Why clean the line? Most people do not, and get along just fine. I know a guy who is still fishing the same floating line he bought in 1992 and would never even consider cleaning it.
You should see him throw a line. Or maybe you shouldn’t. That yellow floater piles up like a stack of memory foam mattresses.
My uncle Jon Lewis, who is two years older than me, was my fly-fishing mentor back when I was learning the art. One Friday evening when I was 13 and he was 15, he told me how I could catch a lot more fish in my life if I just rigged all my gear the day before a trip. Anticipate what fly to use, tie all the knots. Leave the rod rigged. All you have to do is walk to the river.
It was why I caught two steelhead one morning on the North Fork Lewis while my dad was tying up. One — a 16-pounder — on the first cast and the second, an acrobatic 10-pounder on the third cast. We fished another hour without a bite.
Think about it. An angler is not fishing when he is rigging. That is not fishing time, it is rigging time and it DOES count against your lifespan unlike actual fishing hours.
Case in point. The guide told me on the phone the night before, “Be out in front of the hotel in your waders at 6 a.m.” My guest for the day, a very good friend and the point man on this trip because he had never caught a steelhead before, showed up in the parking lot with his waders still in the box and rod unstrung. All the rest of us, in waders, with rods strung, watched him wader up, lace his boots, string his rod, then tie on a leader and then sort through a fly box for the right pattern.

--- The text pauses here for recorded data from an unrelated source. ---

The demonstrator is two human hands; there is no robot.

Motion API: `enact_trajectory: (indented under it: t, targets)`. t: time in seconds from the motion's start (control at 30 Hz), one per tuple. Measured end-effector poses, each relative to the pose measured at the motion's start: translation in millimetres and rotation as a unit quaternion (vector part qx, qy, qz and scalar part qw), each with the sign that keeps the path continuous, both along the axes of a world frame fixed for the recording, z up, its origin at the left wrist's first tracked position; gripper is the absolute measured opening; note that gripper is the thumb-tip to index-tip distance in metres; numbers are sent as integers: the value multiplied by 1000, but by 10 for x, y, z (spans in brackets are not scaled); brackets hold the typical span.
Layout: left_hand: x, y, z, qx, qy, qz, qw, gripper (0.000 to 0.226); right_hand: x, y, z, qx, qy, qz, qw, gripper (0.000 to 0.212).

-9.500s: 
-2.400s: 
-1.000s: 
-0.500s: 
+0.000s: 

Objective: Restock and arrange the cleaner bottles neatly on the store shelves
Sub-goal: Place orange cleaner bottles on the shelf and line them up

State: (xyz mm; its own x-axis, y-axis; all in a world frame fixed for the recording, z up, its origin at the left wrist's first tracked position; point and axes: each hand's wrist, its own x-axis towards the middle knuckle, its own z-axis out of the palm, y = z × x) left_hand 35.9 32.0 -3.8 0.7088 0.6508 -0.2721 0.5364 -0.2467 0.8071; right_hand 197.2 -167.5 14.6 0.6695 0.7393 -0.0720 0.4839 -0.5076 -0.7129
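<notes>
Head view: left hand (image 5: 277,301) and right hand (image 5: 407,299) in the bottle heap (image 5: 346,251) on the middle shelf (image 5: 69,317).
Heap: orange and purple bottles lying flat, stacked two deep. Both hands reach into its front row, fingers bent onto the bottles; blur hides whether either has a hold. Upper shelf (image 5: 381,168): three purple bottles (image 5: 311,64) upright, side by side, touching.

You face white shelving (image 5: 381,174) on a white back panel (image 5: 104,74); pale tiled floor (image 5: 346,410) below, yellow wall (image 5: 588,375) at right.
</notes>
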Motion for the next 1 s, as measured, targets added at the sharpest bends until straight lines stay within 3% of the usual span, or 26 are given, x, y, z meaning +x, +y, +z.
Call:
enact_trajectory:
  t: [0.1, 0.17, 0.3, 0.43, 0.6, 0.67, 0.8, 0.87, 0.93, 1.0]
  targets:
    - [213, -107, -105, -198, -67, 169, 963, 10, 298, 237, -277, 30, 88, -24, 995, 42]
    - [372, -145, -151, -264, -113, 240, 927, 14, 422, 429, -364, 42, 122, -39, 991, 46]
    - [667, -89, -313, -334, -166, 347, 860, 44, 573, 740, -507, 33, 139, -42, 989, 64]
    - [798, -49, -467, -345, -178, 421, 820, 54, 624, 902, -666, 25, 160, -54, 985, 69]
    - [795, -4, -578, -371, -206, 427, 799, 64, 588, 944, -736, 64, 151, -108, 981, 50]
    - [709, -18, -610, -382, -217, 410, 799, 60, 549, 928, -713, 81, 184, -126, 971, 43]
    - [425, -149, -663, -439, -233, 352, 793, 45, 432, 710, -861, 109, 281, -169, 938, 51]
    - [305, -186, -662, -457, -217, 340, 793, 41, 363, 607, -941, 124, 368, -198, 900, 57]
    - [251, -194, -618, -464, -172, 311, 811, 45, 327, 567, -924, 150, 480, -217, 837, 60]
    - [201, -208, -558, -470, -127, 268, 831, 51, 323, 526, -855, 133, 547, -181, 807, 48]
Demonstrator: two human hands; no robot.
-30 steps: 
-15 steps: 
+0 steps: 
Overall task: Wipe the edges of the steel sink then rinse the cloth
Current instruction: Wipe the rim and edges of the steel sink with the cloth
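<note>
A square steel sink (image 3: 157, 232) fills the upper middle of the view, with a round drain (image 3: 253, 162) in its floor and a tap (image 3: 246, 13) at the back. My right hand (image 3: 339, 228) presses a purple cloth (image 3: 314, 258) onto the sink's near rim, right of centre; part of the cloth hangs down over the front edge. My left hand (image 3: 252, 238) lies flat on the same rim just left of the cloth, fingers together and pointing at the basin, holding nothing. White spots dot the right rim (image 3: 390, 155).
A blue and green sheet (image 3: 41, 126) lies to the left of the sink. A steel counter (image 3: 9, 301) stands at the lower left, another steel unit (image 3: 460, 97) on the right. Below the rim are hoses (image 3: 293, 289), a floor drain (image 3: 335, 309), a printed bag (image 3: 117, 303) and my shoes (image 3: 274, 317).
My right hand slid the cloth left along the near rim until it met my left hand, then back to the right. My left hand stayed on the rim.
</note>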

Forty-five minutes by my watch later we got in the truck. The sun was well up by this time. Yes, he got his first steelhead. Yes, I got one. It was a good day, but on a great river during that run, it could have been a spectacular day with a half-dozen or more hook-ups apiece, big B-run steelhead burning line off reels. Imagine first light, swinging through steelhead green riffles with big moochy articulated flies, the fish still close to the bank, in shallow water, grabby.
A better way to do it is — a week in advance — make a mental assessment on what flies and leaders will be needed. Make a few notes, a to-do list. Put aside an hour and rig the rods, clean the lines (you will cast further), get out waders and boots, sort through fly boxes and get the right patterns together in one place. Tie one on.
Now do some mental mathematics. If it takes a fisherman 45 minutes to rig up on the bank of a trout stream or a steelhead river and said angler fishes 15 times a year, that is 11.25 hours of fishing time he or she does not get back. Eleven hours is pretty much two fishing trips. Over the course of 50 fishing years that equals 100 more trips! And how many more trout or steelhead or smallmouth bass?
Want to live longer? Yes. Want to catch more fish? Yes. Rig at home. Fish when you are at the river.
You don’t get second chances at first light.